- _WHAT YOU WILL DO_
Among the records that follow, set down only the lines from the one containing "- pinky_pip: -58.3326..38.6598" to the one containing "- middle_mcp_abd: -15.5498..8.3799", both included, exactly.

- _RECORDED INFORMATION_
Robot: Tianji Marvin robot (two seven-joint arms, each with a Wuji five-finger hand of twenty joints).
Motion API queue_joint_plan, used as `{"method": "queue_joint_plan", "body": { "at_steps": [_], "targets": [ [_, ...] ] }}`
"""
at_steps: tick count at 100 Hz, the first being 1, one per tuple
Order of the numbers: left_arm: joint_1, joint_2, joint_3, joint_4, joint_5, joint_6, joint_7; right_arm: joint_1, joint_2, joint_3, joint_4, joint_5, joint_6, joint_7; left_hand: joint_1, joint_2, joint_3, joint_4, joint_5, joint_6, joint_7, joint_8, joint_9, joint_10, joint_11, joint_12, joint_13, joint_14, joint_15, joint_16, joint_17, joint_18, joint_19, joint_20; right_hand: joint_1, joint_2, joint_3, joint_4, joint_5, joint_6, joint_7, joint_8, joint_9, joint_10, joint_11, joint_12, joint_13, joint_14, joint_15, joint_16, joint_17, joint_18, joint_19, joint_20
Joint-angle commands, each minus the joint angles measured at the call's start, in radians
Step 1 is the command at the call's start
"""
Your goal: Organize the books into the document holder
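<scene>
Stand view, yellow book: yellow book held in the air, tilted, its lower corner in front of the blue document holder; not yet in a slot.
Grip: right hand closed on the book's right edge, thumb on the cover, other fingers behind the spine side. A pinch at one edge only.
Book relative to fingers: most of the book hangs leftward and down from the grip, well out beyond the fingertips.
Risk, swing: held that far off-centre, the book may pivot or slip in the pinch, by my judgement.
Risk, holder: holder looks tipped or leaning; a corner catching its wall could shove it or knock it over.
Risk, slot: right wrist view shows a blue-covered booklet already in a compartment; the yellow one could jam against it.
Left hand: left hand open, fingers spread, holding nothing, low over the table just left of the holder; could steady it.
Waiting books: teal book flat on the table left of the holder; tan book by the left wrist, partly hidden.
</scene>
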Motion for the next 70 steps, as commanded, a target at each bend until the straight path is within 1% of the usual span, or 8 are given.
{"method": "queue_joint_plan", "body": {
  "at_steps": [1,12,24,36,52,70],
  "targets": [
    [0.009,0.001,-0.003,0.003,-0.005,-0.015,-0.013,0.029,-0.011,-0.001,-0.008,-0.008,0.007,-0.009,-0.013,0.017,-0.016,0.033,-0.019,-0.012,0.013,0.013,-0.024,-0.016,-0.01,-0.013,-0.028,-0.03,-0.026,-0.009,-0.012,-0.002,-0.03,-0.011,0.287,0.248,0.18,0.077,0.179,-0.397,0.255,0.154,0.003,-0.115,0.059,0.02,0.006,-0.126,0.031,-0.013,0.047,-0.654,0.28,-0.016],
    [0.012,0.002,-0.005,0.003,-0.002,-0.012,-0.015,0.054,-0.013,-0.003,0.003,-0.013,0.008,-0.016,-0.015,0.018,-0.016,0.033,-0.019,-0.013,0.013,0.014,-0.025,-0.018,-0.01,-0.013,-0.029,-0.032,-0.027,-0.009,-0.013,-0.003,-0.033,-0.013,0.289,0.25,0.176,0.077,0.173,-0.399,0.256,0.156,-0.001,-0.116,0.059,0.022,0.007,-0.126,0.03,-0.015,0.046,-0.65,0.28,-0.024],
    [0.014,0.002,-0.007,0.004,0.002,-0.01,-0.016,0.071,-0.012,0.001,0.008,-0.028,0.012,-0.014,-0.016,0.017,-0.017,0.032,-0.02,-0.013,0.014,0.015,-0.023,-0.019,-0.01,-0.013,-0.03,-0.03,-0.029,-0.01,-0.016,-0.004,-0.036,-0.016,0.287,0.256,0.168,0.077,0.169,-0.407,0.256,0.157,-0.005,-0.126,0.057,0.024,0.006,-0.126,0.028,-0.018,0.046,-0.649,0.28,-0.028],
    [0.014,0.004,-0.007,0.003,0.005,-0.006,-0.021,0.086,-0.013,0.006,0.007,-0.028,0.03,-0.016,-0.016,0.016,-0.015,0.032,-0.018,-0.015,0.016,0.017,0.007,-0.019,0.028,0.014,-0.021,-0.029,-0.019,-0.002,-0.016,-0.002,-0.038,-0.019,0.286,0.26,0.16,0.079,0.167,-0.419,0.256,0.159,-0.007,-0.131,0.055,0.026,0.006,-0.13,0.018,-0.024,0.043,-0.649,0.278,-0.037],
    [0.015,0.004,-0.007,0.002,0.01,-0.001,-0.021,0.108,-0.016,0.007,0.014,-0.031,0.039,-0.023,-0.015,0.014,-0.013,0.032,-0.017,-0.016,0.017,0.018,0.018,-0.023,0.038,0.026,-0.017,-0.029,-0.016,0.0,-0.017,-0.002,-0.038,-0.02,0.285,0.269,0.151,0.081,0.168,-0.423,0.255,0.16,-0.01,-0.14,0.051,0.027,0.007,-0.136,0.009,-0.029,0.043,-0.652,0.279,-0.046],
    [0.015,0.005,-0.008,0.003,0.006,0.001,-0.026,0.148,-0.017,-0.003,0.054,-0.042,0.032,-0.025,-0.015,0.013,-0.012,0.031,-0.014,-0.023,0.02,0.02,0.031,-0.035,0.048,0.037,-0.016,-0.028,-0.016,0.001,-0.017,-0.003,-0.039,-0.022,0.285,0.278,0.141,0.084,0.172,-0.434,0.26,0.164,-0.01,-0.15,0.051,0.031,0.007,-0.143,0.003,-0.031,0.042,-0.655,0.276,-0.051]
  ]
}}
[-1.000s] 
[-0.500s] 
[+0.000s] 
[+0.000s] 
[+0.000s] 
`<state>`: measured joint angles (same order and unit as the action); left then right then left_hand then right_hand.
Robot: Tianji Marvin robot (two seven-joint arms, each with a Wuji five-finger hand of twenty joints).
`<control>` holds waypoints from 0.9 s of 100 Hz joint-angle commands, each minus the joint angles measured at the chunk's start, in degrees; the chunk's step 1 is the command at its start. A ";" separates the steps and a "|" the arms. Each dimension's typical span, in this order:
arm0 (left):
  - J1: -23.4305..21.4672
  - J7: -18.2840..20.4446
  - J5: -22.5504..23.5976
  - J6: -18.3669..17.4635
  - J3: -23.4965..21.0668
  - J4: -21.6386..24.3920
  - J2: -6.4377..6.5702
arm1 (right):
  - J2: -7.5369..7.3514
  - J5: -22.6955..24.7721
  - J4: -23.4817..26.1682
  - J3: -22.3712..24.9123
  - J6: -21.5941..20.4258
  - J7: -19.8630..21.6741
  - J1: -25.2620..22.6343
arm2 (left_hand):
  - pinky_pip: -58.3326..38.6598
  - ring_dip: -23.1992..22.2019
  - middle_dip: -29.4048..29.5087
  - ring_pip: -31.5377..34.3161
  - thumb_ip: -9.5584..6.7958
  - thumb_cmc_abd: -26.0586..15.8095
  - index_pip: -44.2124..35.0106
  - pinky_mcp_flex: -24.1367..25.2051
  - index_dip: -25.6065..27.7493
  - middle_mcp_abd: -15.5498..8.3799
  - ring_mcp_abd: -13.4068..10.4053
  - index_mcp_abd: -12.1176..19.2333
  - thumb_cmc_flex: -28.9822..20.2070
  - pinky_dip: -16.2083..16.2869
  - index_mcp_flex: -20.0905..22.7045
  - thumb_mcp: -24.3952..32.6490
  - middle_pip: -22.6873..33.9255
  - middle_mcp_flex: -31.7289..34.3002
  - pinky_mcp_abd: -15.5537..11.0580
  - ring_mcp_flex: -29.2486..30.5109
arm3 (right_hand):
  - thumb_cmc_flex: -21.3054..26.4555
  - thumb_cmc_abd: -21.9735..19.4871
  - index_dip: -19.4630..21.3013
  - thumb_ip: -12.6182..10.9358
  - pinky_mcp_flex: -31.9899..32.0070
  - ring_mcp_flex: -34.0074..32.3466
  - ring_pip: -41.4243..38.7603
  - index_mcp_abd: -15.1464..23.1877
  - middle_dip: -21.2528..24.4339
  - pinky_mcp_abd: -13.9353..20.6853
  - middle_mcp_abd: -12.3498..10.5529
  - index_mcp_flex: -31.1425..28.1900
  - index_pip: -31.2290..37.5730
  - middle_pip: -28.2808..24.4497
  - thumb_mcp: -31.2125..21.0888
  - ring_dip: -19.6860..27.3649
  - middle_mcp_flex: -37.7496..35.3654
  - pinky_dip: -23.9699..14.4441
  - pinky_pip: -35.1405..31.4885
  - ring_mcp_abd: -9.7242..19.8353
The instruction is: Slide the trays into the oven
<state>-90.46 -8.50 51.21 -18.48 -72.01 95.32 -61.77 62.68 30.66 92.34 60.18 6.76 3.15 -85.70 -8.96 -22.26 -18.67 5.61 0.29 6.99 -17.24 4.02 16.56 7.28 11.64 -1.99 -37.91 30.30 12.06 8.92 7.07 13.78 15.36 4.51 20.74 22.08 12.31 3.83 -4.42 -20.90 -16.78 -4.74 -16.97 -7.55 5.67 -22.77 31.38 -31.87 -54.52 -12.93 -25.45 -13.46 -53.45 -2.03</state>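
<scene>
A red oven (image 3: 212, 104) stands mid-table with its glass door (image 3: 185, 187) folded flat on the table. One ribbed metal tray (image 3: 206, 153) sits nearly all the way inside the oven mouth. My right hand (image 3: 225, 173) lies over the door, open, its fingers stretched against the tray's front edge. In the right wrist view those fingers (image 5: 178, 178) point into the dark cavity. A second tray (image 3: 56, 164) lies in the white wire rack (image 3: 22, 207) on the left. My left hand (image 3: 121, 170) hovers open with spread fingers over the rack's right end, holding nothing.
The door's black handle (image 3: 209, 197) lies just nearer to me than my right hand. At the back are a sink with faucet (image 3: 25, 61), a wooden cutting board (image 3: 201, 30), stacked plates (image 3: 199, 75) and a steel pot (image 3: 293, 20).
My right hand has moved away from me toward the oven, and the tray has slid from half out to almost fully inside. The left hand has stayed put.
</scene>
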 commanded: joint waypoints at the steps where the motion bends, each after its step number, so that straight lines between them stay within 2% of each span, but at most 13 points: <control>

- _ANSWER SPACE_
  - pinky_pip: -58.3326..38.6598
  - ring_dip: -23.1992..22.2019
  - middle_dip: -29.4048..29.5087
  - ring_pip: -31.5377..34.3161
  - thumb_ip: -9.5584..6.7958
  - thumb_cmc_abd: -26.0586..15.8095
  - index_pip: -44.2124..35.0106
  - pinky_mcp_flex: -24.1367..25.2051
  - index_dip: -25.6065..27.7493
  - middle_mcp_abd: -15.5498..8.3799

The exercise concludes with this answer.